• WORK REQUIRED: Only lines with the string "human" matter here; gather them from the material below.

= Beginning of Section =

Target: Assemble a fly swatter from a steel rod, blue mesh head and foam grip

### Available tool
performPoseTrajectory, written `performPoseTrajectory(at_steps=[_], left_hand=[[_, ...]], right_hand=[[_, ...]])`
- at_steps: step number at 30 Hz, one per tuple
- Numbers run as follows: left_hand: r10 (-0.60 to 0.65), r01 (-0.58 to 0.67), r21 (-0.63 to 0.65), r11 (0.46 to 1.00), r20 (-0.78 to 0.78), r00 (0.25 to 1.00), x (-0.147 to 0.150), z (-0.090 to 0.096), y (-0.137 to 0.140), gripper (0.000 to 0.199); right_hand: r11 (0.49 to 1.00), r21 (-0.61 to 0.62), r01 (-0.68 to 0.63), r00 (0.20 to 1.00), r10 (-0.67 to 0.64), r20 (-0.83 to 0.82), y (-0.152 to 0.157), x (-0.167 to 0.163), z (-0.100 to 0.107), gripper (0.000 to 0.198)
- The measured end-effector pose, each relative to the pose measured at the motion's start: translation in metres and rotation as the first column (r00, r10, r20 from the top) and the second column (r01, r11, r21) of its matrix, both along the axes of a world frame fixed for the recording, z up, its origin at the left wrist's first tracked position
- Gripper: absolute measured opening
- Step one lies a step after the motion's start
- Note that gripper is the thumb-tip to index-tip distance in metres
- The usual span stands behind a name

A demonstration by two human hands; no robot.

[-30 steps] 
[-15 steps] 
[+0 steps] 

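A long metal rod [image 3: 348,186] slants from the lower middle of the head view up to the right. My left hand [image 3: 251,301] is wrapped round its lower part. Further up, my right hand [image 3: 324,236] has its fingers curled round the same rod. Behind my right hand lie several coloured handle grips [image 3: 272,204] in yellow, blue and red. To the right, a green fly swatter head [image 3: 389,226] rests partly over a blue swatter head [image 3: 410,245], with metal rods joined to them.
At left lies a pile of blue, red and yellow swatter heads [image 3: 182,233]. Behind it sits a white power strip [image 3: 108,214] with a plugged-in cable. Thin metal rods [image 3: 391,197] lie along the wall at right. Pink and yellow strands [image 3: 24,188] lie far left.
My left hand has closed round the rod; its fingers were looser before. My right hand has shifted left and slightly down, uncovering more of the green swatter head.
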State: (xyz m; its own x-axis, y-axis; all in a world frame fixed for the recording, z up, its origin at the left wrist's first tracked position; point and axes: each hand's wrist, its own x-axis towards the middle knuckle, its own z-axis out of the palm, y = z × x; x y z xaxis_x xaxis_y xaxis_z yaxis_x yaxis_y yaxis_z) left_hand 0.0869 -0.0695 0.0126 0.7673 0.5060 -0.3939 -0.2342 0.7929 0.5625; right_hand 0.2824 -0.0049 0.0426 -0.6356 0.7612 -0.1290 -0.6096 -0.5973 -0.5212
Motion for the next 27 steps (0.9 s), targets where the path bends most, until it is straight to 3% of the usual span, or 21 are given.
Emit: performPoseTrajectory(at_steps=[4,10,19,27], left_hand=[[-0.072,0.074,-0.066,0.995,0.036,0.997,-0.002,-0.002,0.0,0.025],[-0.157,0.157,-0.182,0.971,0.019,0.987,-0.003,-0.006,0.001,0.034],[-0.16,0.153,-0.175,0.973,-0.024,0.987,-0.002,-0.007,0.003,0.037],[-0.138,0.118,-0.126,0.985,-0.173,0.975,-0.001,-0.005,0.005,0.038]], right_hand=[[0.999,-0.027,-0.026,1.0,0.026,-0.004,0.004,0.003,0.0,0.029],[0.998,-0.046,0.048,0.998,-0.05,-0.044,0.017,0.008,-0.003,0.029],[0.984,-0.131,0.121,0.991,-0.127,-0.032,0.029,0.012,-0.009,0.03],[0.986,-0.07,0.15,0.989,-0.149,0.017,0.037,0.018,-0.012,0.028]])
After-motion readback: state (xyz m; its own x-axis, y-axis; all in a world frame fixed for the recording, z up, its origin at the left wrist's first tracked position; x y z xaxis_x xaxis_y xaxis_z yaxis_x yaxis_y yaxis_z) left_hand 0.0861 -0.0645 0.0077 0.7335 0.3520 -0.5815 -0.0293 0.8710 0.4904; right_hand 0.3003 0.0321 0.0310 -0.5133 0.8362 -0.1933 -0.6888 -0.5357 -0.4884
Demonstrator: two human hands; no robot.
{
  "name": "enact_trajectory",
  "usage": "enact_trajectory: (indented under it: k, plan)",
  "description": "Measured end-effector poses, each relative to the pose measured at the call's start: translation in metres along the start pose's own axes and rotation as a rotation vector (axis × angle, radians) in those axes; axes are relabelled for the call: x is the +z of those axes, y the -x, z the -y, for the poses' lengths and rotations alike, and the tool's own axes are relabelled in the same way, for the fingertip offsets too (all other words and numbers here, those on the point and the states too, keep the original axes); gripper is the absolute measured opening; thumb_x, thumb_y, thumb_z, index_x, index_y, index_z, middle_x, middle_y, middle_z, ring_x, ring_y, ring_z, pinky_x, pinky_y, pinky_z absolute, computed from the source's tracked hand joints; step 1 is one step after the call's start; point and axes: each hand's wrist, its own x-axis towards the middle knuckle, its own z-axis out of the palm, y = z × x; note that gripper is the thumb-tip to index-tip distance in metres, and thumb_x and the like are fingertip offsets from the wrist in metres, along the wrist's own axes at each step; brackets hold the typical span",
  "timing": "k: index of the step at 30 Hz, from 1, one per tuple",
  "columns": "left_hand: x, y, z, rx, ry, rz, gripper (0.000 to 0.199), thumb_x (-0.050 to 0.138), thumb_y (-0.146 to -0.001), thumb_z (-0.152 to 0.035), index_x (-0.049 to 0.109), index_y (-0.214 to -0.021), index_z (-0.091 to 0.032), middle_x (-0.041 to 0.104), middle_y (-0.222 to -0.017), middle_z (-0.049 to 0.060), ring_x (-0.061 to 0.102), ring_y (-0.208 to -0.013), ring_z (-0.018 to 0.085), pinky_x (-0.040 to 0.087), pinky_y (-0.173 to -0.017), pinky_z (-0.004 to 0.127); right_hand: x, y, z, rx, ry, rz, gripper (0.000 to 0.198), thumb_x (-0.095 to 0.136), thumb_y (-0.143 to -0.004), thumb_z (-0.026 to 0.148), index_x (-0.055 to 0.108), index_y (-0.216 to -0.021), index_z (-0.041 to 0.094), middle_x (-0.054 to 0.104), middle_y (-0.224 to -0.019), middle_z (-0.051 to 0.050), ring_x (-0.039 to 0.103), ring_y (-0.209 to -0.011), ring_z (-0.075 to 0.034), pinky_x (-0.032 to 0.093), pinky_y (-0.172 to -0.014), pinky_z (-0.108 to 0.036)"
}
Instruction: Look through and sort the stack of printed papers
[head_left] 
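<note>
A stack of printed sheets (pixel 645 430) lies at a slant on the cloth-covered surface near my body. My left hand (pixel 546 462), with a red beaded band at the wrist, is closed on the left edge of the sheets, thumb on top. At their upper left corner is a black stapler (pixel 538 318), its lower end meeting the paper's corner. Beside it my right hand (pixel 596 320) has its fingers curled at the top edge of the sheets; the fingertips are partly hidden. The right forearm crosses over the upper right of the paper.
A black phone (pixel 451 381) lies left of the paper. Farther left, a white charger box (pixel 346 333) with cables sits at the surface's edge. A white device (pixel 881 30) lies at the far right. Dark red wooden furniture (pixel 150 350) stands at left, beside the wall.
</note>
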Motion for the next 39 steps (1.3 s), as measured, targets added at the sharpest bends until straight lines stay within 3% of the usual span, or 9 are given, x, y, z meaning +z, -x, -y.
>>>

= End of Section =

• EXERCISE RESPONSE:
A demonstration by two human hands; no robot.
Demonstrator: two human hands; no robot.

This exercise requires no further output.